A prefeita de Aracaju, Emília Corrêa, esteve nesta segunda-feira, 22, no Tribunal de Contas do Estado de Sergipe (TCE/SE) para apresentação de um novo modelo de licitação para o transporte público coletivo. Na oportunidade, ela defendeu o protagonismo do Governo do Estado na condução do Consórcio do Transporte Metropolitano, além de afastar possibilidade de deixar o CTM.
Durante o encontro, foram detalhados os estudos elaborados pela Fundação Instituto de Pesquisas Econômicas (Fipe) e as diretrizes que fundamentam o novo processo licitatório, construído com base em critérios técnicos e voltado à melhoria da qualidade do serviço prestado à população.
A prefeita foi questionada sobre a possibilidade do Governo do Estado encaminhar um projeto de lei à Assembleia Legislativa de Sergipe (Alese) para passar a ser o gestor do consórcio, e fez avaliação positiva.
“Eu avalio de forma positiva, que eu acho que é o gestor mesmo, é o governo do estado que está à frente disso, porque tem transporte intermunicipal que tem que ser cuidado, e até hoje não aconteceu a licitação.

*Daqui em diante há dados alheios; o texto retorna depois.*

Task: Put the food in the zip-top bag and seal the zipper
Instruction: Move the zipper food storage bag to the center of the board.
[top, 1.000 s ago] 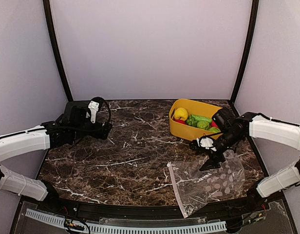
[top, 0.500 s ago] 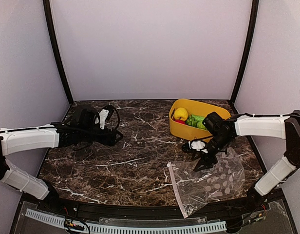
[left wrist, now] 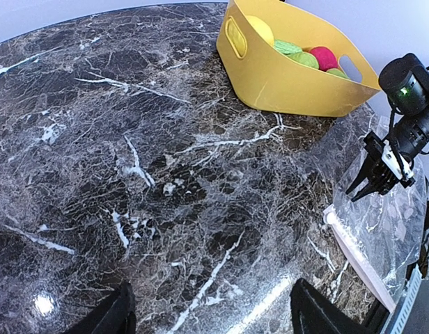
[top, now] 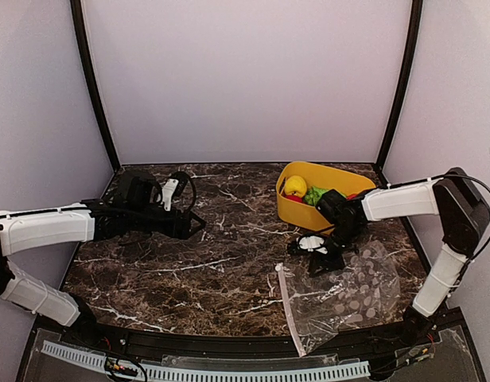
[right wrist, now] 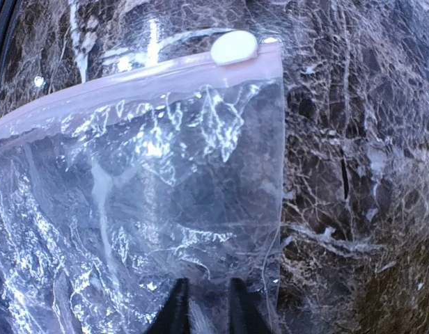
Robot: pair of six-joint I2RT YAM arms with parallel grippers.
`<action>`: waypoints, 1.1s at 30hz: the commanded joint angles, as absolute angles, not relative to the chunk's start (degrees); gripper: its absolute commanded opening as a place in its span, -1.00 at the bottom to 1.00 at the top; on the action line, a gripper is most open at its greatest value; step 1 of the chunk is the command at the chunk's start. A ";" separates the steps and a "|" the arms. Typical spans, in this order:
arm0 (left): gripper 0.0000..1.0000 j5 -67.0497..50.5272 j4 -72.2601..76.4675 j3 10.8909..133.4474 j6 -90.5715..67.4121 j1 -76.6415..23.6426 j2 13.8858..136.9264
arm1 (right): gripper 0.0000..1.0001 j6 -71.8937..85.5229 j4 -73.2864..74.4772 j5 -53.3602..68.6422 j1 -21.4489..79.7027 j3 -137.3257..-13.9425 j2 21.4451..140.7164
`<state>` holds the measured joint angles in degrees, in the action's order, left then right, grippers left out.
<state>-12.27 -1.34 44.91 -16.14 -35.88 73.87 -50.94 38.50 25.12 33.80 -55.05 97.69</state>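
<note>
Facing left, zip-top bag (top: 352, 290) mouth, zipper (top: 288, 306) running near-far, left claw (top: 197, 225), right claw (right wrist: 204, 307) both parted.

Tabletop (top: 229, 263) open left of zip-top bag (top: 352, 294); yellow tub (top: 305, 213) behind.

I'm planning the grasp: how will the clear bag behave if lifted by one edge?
Likely floppy: the zip-top bag lies flat and crinkled on the table, so it should drape and sag. Probably very light, since it looks empty. Its glossy film may slip; the thicker zipper strip seems the firmer hold.
</note>
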 commanded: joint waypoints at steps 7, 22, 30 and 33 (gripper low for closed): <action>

Não aconteceu a licitação, e a licitação do consórcio metropolitano, que também é Estado, tudo é governo do Estado. Eu acho interessante a mudança da legislação, para que esse protagonismo vá para ele de verdade, e ele se posicione, de verdade, em favor do povo”, disse ela.
Durante entrevista, a prefeita também questionou a ausência de representantes dos entes consorciados, como os demais prefeitos da Grande Aracaju, na apresentação deste modelo. Anteriormente, o mesmo estudo conduzido pela Fipe foi apresentado em reunião no Ministério Público de Sergipe (MPSE).
“Cadê o interesse? Porque aqui a gente não vai decidir nada, não. A gente só vai saber como é que é esse novo modelo de licitação, não é importante para eles saberem não? Que de repente eles podiam entender: ‘Eita, realmente é muito melhor ficar com esse modelo ou não’, mas não vir? Significa: ‘não estou nem aí’, eu vou impor isso? Eles é que estão me impondo. Respeito, o consórcio decidiu. Decidiu, sim. pela ordem de serviço, em maioria, a abstenção do governo do estado, que se abstém de decisões importantes, três votos que, um ou dois foram mudados, os prefeitos são os mesmos, e o entendimento e o conhecimento são os mesmos”, completou.
Outro questionado levantado foi sobre a possibilidade da capital deixar o consórcio. Nesse tocante, a prefeita destacou que esse movimento não está em seu radar.
“Eu quero dizer para o usuário: não tenha nenhum receio que vai ser quebrada essa integração. Não vai. Vai continuar sendo pelo consórcio, o consórcio vai continuar existindo, se assim os outros municípios desejarem, mas a gente quer respeitar a vontade do povo, o anseio do povo. Então, por exemplo, se viesse a ser quebrado o consórcio por algum motivo, a gente estaria abandonando esses outros municípios? De jeito nenhum. Se isso chegar a acontecer, que não está no radar da prefeita Emília de sair do consórcio, não está no radar, mas se precisar ou se acontecer, os municípios não serão abandonados pela prefeita, não”, finalizou.